For that matter, on a simpler part, {Maybe later.}
There are at least a couple of problems with your result for squaring both sides.
  1. Of course, ##3^2=9##. not 3.
  2. Also, ##(a+b)^2=a^2+b^2+2ab##. You left out the coefficient, 2.
The problem can be worked out in this fashion, but it can be very messy. Keeping various quantities grouped together at critical steps can help immensely.

As @fresh_42 points out, squaring both sides in this fashion, still leaves you with one radical. But, that's better than the two you start with. Isolate that radical and square both sides again.
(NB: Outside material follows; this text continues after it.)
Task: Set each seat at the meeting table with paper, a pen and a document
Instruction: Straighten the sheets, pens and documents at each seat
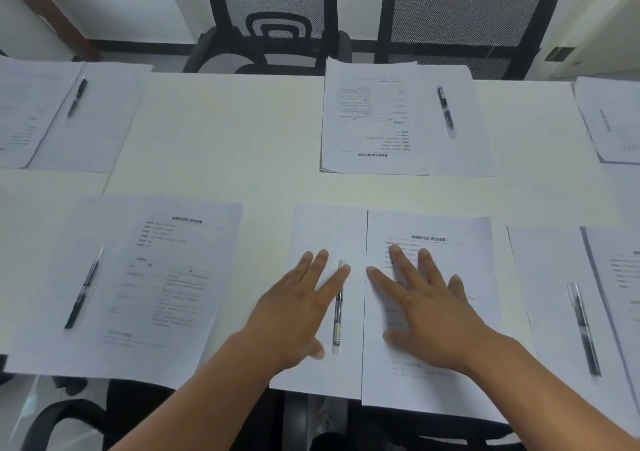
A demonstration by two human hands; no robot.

##\displaystyle \left( \sqrt{x^2+(y+1)^2}+\sqrt{x^2+(y-1)^2} \right)^2 = 3^2##

##\displaystyle x^2+(y+1)^2 + x^2+(y-1)^2 +2\sqrt{x^2+(y+1)^2}\sqrt{x^2+(y-1)^2} = 9##

Looks messy, but lots to simplify as well.
 
  • Like
Likes   Reactions: ehild
SammyS said:
As @fresh_42 points out, squaring both sides in this fashion, still leaves you with one radical. But, that's better than the two you start with. Isolate that radical and square both sides again.
It will be simpler this way: (You do not get product of square roots)
## \left( \sqrt{x^2+(y+1)^2}\right)^2 =\left( 3-\sqrt{x^2+(y-1)^2}\right)^2 ##
 
  • Like
Likes   Reactions: scottdave
ehild said:
It will be simpler this way: (You do not get product of square roots)
## \left( \sqrt{x^2+(y+1)^2}\right)^2 =\left( 3-\sqrt{x^2+(y-1)^2}\right)^2 ##
Right you are. This works out so much better.

I had first tried this, but must have made a significant error.